### Data extracts:
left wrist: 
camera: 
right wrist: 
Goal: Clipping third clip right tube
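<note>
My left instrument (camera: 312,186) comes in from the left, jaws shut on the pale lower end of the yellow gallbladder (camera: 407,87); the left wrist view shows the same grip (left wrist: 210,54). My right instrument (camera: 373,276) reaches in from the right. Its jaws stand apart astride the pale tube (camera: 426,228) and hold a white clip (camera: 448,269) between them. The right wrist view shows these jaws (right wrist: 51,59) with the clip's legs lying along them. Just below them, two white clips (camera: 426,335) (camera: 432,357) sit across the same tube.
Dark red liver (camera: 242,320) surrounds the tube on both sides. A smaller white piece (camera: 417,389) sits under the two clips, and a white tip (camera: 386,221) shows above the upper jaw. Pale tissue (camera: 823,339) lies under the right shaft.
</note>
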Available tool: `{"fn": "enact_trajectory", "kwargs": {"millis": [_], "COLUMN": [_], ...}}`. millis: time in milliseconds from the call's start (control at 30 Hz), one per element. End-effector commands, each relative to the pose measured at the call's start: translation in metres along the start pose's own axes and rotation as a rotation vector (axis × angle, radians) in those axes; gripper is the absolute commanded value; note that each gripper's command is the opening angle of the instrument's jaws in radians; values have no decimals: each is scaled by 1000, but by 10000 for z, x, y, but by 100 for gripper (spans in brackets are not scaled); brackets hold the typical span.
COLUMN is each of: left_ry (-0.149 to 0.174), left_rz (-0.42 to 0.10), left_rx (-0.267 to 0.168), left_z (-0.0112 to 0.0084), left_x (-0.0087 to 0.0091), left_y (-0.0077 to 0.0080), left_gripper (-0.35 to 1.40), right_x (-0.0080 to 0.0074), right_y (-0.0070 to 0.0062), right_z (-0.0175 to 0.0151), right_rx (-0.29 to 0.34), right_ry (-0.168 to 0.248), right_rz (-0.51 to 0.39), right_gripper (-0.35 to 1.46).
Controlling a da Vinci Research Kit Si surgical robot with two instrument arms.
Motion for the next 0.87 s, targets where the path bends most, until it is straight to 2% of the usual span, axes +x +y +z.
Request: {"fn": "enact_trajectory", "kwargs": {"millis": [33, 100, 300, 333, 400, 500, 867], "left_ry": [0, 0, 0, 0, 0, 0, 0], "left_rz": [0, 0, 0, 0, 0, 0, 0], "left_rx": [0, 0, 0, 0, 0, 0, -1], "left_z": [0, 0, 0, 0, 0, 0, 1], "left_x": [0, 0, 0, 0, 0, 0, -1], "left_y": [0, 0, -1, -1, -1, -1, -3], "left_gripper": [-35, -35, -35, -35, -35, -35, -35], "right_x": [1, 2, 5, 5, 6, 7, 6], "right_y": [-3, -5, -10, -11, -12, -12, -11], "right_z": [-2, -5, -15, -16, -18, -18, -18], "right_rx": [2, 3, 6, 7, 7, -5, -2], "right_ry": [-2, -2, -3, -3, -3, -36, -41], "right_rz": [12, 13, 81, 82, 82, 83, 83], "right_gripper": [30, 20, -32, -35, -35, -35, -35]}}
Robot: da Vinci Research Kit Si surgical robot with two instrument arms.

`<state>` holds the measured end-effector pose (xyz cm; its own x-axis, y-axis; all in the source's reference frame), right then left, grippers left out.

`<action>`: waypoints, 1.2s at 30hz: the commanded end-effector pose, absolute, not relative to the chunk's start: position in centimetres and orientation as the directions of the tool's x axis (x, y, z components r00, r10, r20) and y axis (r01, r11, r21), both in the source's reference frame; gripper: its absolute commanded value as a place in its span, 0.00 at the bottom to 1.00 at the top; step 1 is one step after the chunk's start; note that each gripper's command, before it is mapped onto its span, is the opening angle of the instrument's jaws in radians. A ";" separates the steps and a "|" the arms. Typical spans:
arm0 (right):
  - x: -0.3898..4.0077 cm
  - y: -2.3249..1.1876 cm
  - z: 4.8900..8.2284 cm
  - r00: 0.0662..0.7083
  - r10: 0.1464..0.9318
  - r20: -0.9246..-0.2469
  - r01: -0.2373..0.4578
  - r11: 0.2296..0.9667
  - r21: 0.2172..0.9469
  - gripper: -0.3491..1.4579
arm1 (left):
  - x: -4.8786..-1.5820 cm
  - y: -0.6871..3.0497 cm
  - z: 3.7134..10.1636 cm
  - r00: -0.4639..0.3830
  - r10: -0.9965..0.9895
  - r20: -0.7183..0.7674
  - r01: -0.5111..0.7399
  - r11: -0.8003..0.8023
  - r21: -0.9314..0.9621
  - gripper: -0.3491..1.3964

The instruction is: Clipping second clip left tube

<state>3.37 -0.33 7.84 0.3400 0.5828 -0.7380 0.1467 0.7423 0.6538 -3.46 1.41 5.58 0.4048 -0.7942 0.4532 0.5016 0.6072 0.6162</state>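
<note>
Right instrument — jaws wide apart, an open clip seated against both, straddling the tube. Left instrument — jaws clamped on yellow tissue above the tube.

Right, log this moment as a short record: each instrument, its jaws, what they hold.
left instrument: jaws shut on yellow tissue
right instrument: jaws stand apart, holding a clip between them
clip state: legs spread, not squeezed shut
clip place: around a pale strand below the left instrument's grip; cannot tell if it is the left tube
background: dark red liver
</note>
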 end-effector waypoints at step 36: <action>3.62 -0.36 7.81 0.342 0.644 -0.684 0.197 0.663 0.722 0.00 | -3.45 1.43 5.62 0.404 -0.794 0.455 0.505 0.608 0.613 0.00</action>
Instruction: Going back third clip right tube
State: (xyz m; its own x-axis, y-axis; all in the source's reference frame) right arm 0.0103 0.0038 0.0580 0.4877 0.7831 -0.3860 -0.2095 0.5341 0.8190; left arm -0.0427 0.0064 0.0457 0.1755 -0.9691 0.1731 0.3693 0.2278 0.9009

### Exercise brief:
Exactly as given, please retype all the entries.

### Your solution:
left wrist: 
camera: 
right wrist: 
Goal: Clipping third clip right tube
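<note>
My left instrument (camera: 312,186) comes in from the left, jaws shut on the pale lower end of the yellow gallbladder (camera: 407,87); the left wrist view shows the same grip (left wrist: 210,54). My right instrument (camera: 373,276) reaches in from the right. Its jaws stand apart astride the pale tube (camera: 426,228) and hold a white clip (camera: 448,269) between them. The right wrist view shows these jaws (right wrist: 51,59) with the clip's legs lying along them. Just below them, two white clips (camera: 426,335) (camera: 432,357) sit across the same tube.
Dark red liver (camera: 242,320) surrounds the tube on both sides. A smaller white piece (camera: 417,389) sits under the two clips, and a white tip (camera: 386,221) shows above the upper jaw. Pale tissue (camera: 823,339) lies under the right shaft.
</note>
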Available tool: `{"fn": "enact_trajectory", "kwargs": {"millis": [_], "COLUMN": [_], ...}}`. millis: time in milliseconds from the call's start (control at 30 Hz), one per element. End-effector commands, each relative to the pose measured at the call's start: translation in metres along the start pose's own axes and rotation as a rotation vector (axis × angle, radians) in those axes; gripper is the absolute commanded value; note that each gripper's command is the opening angle of the instrument's jaws in radians; values have no decimals: each is scaled by 1000, but by 10000 for z, x, y, but by 100 for gripper (spans in brackets are not scaled); brackets hold the typical span.
COLUMN is each of: left_ry (-0.149 to 0.174), left_rz (-0.42 to 0.10), left_rx (-0.267 to 0.168), left_z (-0.0112 to 0.0084), left_x (-0.0087 to 0.0091), left_y (-0.0077 to 0.0080), left_gripper (-0.35 to 1.40), right_x (-0.0080 to 0.0074), right_y (-0.0070 to 0.0062), right_z (-0.0175 to 0.0151), right_rx (-0.29 to 0.34), right_ry (-0.168 to 0.248), right_rz (-0.51 to 0.39), right_gripper (-0.35 to 1.46).
Controlling a da Vinci Research Kit Si surgical robot with two instrument arms.
Motion for the next 0.87 s, targets where the path bends most, until it is straight to 2% of the usual span, axes +x +y +z.
Request: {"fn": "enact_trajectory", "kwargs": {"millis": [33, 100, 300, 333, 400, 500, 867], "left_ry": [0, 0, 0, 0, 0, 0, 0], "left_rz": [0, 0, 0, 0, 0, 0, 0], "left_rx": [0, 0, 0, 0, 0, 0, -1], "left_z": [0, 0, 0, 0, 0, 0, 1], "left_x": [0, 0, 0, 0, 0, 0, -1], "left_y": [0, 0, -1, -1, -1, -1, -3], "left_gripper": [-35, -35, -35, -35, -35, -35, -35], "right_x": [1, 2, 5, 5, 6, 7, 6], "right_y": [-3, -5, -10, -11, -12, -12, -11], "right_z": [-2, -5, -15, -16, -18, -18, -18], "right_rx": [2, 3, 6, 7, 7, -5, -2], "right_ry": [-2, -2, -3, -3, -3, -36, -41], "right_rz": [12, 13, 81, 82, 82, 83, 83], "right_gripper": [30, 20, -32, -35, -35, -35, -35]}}
Robot: da Vinci Research Kit Si surgical robot with two instrument arms.

`<state>` holds the measured end-effector pose (xyz cm; its own x-axis, y-axis; all in the source's reference frame), right then left, grippers left out.

`<action>`: waypoints, 1.2s at 30hz: the commanded end-effector pose, absolute, not relative to the chunk's start: position in centimetres and orientation as the directions of the tool's x axis (x, y, z components r00, r10, r20) and y axis (r01, r11, r21), both in the source's reference frame; gripper: its absolute commanded value as a place in its span, 0.00 at the bottom to 1.00 at the top; step 1 is one step after the chunk's start; note that each gripper's command, before it is mapped onto its span, is the opening angle of the instrument's jaws in radians. A ";" separates the steps and a "|" the arms. Typical spans:
arm0 (right):
  - x: -0.3898..4.0077 cm
  - y: -2.3249..1.1876 cm
  - z: 4.8900..8.2284 cm
  - r00: 0.0662..0.7083
  - r10: 0.1464..0.9318
  - r20: -0.9246..-0.2469
  - r01: -0.2373..0.4578
  - r11: 0.2296..0.9667
  - r21: 0.2172..0.9469
  - gripper: -0.3491..1.4579
arm1 (left):
  - x: -4.8786..-1.5820 cm
  - y: -0.6871..3.0497 cm
  - z: 3.7134..10.1636 cm
  - r00: -0.4639..0.3830
  - r10: -0.9965..0.9895
  - r20: -0.7183..0.7674
  - r01: -0.5111..0.7399
  - r11: -0.8003..0.8023
  - r21: -0.9314..0.9621
  - gripper: -0.3491..1.3964

The instruction is: Clipping second clip left tube

<state>3.37 -0.33 7.84 0.3400 0.5828 -0.7380 0.1467 0.7423 0.6538 -3.46 1.41 5.58 0.4048 -0.7942 0.4532 0.5016 0.6072 0.6162</state>
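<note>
Right instrument — jaws wide apart, an open clip seated against both, straddling the tube. Left instrument — jaws clamped on yellow tissue above the tube.

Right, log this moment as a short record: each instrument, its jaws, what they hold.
left instrument: jaws shut on yellow tissue
right instrument: jaws stand apart, holding a clip between them
clip state: legs spread, not squeezed shut
clip place: around a pale strand below the left instrument's grip; cannot tell if it is the left tube
background: dark red liver
</note>
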 end-effector waypoints at step 36: <action>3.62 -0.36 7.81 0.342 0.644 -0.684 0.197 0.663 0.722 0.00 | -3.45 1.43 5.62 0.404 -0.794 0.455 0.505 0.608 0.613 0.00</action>
Instruction: Going back third clip right tube
State: (xyz m; its own x-axis, y-axis; all in the source's reference frame) right arm 0.0103 0.0038 0.0580 0.4877 0.7831 -0.3860 -0.2095 0.5341 0.8190; left arm -0.0427 0.0064 0.0457 0.1755 -0.9691 0.1731 0.3693 0.2278 0.9009

That wraps up the exercise.